Dünya Uygulamalarından Örnekler

  • Hindistan’da kiralık işçi oranı % 50
  • Rusya’da bazı şirketlerde kiralık işçilerin oranı %90’a ulaşıyor ve yabancı şirketlerin %75’inde ve Rus şirketlerin %35-50’sinde kiralık işçi çalışıyor.
  • İspanya’da tüm çalışanların %31’i kiralık işçi olarak çalışıyor.
  • BMW 2011 yılında Leipzig’deki fabrikasında çalışan işçileri kiralık işçi bürosu üzerinden yeniden kiralayarak ücretlerini %40 düşürdü.
  • ILO’da 2012 yıllık raporunda geçici işçilerin sayısındaki artışın, işsizliğin ve kadrolu işin sayısal artışından çok daha fazla olduğuna işaret etmektedir
  • Almanya’da bir marketler zincirinde çalışan göçmen işçi bana geliyor.

”Ben günde 7 saat çalışıyorum, kahve molası hakkım bile yok” diyor.

Ben de, “İtiraz et” diyorum. Diyor ki;

“Ben 7 saat boyunca aynı işi yapıyorum ama ilk 3,5 saat bir taşerona, ikinci 3,5 saat diğer taşerona çalışıyorum. Ücretimi de 3’er buçuk saat üzerinden bu taşerondan alıyorum. Alman yasalarına göre bir işçi ancak 4 saat çalıştıktan sonra 15 dakikalık kahve molası hakkı kazanıyor. Ben 3,5 saat, 3,5 saat çalıştığım için toplam 7 saat hiç mola vermeden çalışıyorum.”
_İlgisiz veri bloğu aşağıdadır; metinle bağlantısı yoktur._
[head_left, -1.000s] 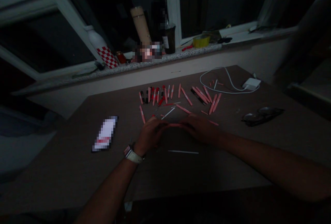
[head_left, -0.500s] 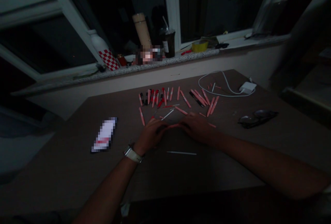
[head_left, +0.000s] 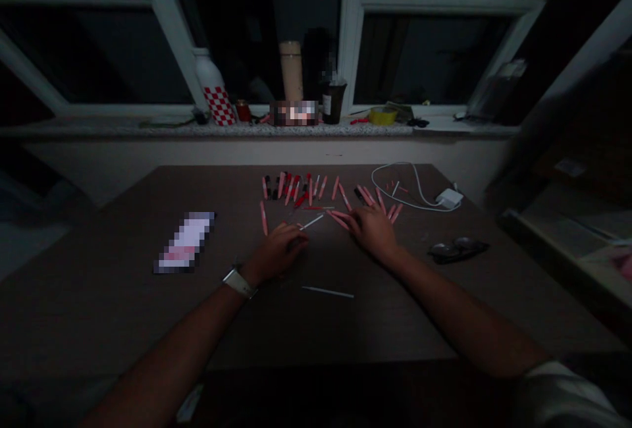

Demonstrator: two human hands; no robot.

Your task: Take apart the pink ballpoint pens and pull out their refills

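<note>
My right hand (head_left: 374,229) is closed on the end of a pink pen (head_left: 338,219), low over the table beside another pink pen. My left hand (head_left: 280,250), with a watch (head_left: 237,280) on its wrist, rests near a thin white stick (head_left: 312,222). Its fingers are curled together, and whether anything is in them is hidden. Beyond both hands lie several pink, red and black pens (head_left: 291,187) in a loose row. Another pink pen (head_left: 263,218) lies to the left. Nearer to me a slim pale stick, like a pen refill (head_left: 328,292), lies on the table (head_left: 395,322).
On the left lies a phone (head_left: 185,243). Folded glasses (head_left: 458,250) and a white charger (head_left: 449,198) with its looped cable are on the right. A checkered bottle (head_left: 217,95), a beige flask (head_left: 291,72), a dark cup (head_left: 333,102) and yellow tape (head_left: 382,116) stand on the windowsill.
My hands, which were together on a pink pen, have parted. My right hand has carried it forward to the pen lying there. The view has levelled.
</note>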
  • İngiltere’de güvencesiz istihdamın yükselişinin en belirgin göstergesi ise “sıfır saat” uygulamasının yaygınlaşması oldu. Bu sözleşmeyle bir çalışan bir şirket tarafından istihdam edilmiş gibi görünmekte, ancak çalışanlara çalışacakları minimum bir saat garanti edilmemekte. Bugün 1 milyon kişi bu sözleşmelerle istihdam ediliyor.
  • Tüm bu karanlık tabloda olumlu örneklerde var tabi ki, 2010 yılının sonunda Güney Afrika’daki NUMSA sendikası verdiği kararlı mücadele sonucu lastik ve otomobil işverenleri ile yaptığı sözleşmelerde kiralık işçilik uygulamasına bu sektörlerde son verdi. 2011 yılında aynı sendika metal işverenleri ile yaptığı toplu sözleşmede ise 4 aydan fazla çalışan kiralık işçilerin kadroya alınmasını sağladı. 

Ne Yapmalı?

Uzun yılların ve çok çetin mücadelelerin birikimi olan işçilerin tüm kazanımları sermaye tarafından birer birer ortadan kaldırılıyor. Bu duruma işçi sınıfı mevcut örgütlenme biçimi ve yöntemleriyle yeterince müdahale edemiyor. Ayrıca yeni düzenlemelere göre yeni örgütlenme biçimleri, direniş yöntemleri belirlenmesi gerekiyor. İşçi sınıfının yasa metinlerine geçen kazanımları sermaye tarafından bir çırpıda silinebiliyorsa benzer bir kararlılığı işçi sınıfının da göstermesi gerekir. Bu kapsamda metal işçilerinde veya birçok irili ufaklı işyerinde ortaya çıkan fiili mücadele yöntemlerinin geliştirilmesi ve taleplerini yasalardan değil meşruiyetinden alan bakış açısının yerleştirilmesi önemli.Ayrıca taşeron uygulamaları, sürekli işsizler, ev işçileri, kiralık işçiler şeklinde bölünen parçalanan bir yapıda işyeri-iş kolu sendikacılığı, TİS sürecine bağlı örgütlenme ve hak taleplerinin sorgulanması gerekiyor. İşsizleri, kamu çalışanlarını, kiralık işçileri, taşeron işçilerini ve tüm emek cephesinin birlikte örgütlenmesinin araçlarını yaratmak zorunluluğumuz var. Nasıl özel istihdam büroları avukatlar, profesörler, çaycılar, temizlikçiler, mühendisler ayrımı yapmadan bir portföy yaratıp ortak bir sömürü mekanizmasında öğütüyorsa biz işçilerin, emekçilerin de ortak patronlarına karşı ortak mücadele alanları yaratmak zorunluluğumuz var.